• [Provided records]
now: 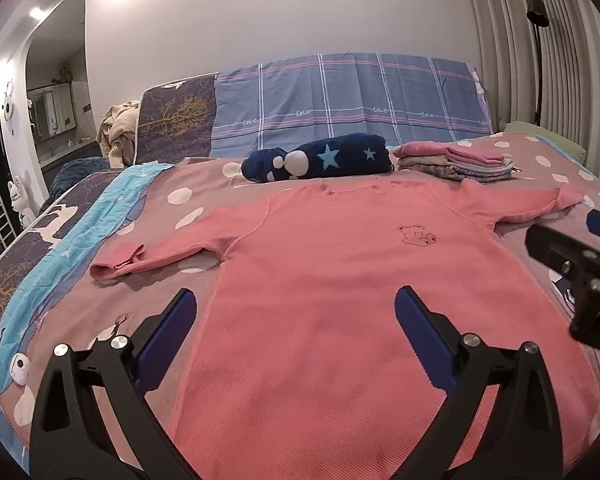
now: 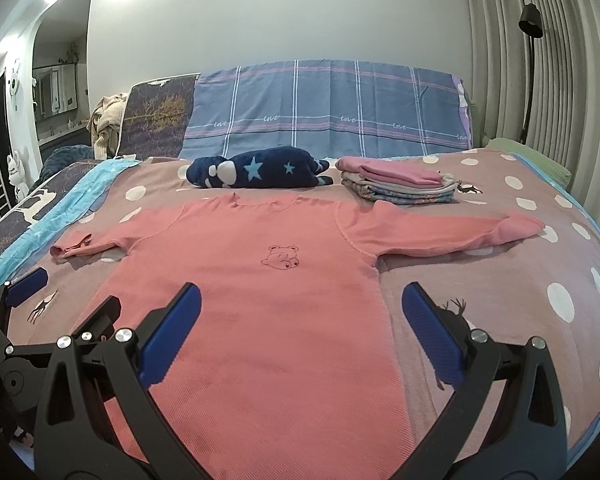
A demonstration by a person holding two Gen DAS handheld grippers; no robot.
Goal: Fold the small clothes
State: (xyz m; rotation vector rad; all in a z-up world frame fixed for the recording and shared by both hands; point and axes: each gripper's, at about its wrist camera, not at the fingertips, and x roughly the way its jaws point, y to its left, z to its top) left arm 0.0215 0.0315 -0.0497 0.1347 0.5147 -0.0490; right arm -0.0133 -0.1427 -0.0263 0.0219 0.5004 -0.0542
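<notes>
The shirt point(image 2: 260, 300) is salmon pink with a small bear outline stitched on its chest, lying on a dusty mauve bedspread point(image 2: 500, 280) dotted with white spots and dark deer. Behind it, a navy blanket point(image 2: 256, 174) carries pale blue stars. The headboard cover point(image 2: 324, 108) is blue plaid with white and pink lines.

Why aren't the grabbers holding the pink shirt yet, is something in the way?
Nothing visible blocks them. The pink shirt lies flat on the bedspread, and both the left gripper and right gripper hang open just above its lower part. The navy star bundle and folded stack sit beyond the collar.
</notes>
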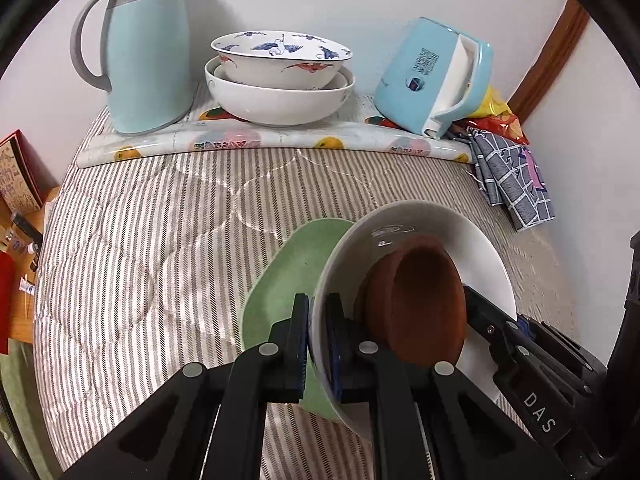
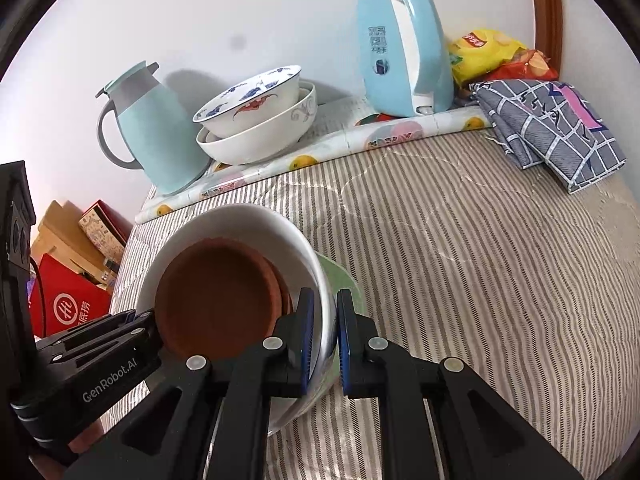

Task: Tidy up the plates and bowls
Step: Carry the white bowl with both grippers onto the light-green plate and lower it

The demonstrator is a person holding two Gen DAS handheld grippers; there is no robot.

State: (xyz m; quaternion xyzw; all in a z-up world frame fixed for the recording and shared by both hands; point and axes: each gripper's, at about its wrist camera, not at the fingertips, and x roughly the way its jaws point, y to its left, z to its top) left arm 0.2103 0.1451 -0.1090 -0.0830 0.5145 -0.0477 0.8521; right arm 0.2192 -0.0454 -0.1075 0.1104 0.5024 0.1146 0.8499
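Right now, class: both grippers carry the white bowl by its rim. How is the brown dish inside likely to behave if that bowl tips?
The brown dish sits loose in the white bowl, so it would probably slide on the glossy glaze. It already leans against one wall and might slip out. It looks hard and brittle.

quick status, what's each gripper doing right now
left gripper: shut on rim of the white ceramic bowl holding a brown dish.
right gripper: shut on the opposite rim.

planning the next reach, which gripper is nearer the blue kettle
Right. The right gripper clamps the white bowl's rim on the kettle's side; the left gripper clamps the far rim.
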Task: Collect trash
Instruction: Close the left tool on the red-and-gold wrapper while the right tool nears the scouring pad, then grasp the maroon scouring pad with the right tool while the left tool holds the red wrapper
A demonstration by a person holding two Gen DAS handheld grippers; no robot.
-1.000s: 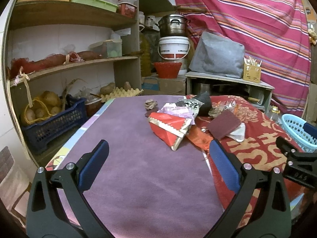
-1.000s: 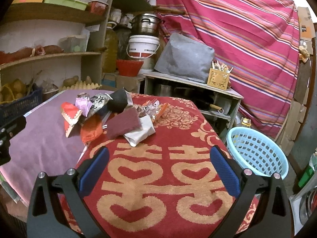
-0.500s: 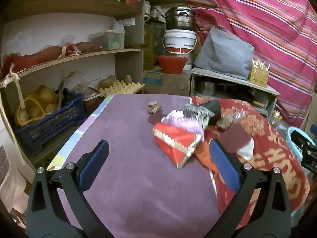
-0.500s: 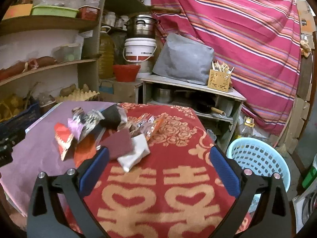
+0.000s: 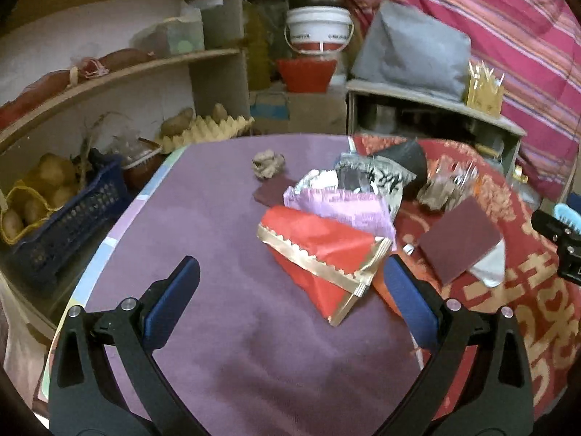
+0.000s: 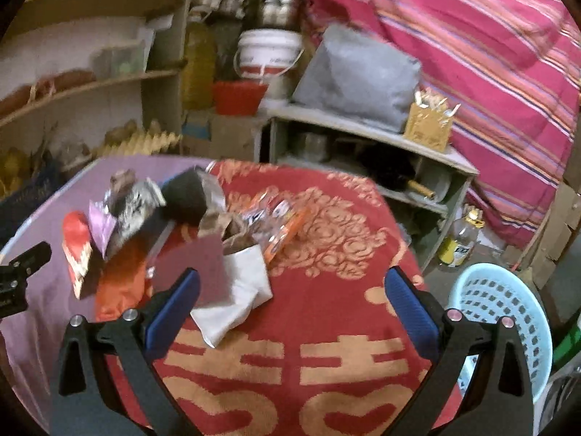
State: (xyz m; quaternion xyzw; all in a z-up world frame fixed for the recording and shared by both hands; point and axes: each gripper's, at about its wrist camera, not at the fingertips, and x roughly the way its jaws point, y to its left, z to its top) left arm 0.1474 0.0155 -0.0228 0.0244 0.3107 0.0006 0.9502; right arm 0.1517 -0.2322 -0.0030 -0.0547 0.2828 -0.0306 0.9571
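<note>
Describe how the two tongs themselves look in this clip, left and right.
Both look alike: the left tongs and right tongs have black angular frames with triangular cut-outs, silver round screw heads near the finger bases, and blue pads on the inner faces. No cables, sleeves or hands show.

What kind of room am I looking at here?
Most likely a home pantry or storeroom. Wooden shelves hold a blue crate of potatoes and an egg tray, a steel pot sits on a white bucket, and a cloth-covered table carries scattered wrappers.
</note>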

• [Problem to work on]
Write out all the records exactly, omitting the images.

• [Exercise answer]
now: 
now: 
A demonstration by a person holding two Gen DAS handheld grippers; no robot.
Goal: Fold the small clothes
State: (xyz m; rotation vector rad; all in a z-up world frame fixed for the recording and shared by both hands; point and axes: each gripper's, at about its wrist camera, not at the fingertips, and x roughly the way its jaws point, y to its left, z to its top) left arm 0.0215 0.0315 -0.0497 0.1347 0.5147 -0.0490; right arm -0.0133 -0.1427 -0.0263 0.0219 0.5004 -0.0542
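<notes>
The shirt point(image 2: 260, 300) is salmon pink with a small bear outline stitched on its chest, lying on a dusty mauve bedspread point(image 2: 500, 280) dotted with white spots and dark deer. Behind it, a navy blanket point(image 2: 256, 174) carries pale blue stars. The headboard cover point(image 2: 324, 108) is blue plaid with white and pink lines.

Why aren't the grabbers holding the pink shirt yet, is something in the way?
Nothing visible blocks them. The pink shirt lies flat on the bedspread, and both the left gripper and right gripper hang open just above its lower part. The navy star bundle and folded stack sit beyond the collar.
</notes>
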
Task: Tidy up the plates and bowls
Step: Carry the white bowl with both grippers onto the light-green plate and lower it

The demonstrator is a person holding two Gen DAS handheld grippers; there is no robot.

State: (xyz m; quaternion xyzw; all in a z-up world frame fixed for the recording and shared by both hands; point and axes: each gripper's, at about its wrist camera, not at the fingertips, and x roughly the way its jaws point, y to its left, z to its top) left arm 0.2103 0.1451 -0.1090 -0.0830 0.5145 -0.0477 0.8521; right arm 0.2192 -0.0454 -0.1075 0.1104 0.5024 0.1146 0.8499
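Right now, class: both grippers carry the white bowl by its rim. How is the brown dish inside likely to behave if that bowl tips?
The brown dish sits loose in the white bowl, so it would probably slide on the glossy glaze. It already leans against one wall and might slip out. It looks hard and brittle.

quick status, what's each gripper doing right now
left gripper: shut on rim of the white ceramic bowl holding a brown dish.
right gripper: shut on the opposite rim.

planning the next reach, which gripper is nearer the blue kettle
Right. The right gripper clamps the white bowl's rim on the kettle's side; the left gripper clamps the far rim.
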Task: Collect trash
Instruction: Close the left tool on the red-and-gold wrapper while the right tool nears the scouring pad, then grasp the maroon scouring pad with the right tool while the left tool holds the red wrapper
A demonstration by a person holding two Gen DAS handheld grippers; no robot.
-1.000s: 
-1.000s: 
-0.500s: 
-0.500s: 
+0.000s: 
+0.000s: 
State: (xyz m; quaternion xyzw; all in a z-up world frame fixed for the recording and shared by both hands; point and axes: each gripper's, at about its wrist camera, not at the fingertips, and x roughly the way its jaws point, y to its left, z to its top) left arm 0.1474 0.0155 -0.0228 0.0244 0.3107 0.0006 0.9502; right arm 0.1517 -0.2322 -0.0030 -0.0547 0.2828 -0.0306 0.9571
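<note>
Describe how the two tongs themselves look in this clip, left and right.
Both look alike: the left tongs and right tongs have black angular frames with triangular cut-outs, silver round screw heads near the finger bases, and blue pads on the inner faces. No cables, sleeves or hands show.

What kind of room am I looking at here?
Most likely a home pantry or storeroom. Wooden shelves hold a blue crate of potatoes and an egg tray, a steel pot sits on a white bucket, and a cloth-covered table carries scattered wrappers.
</note>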

No further output is needed here.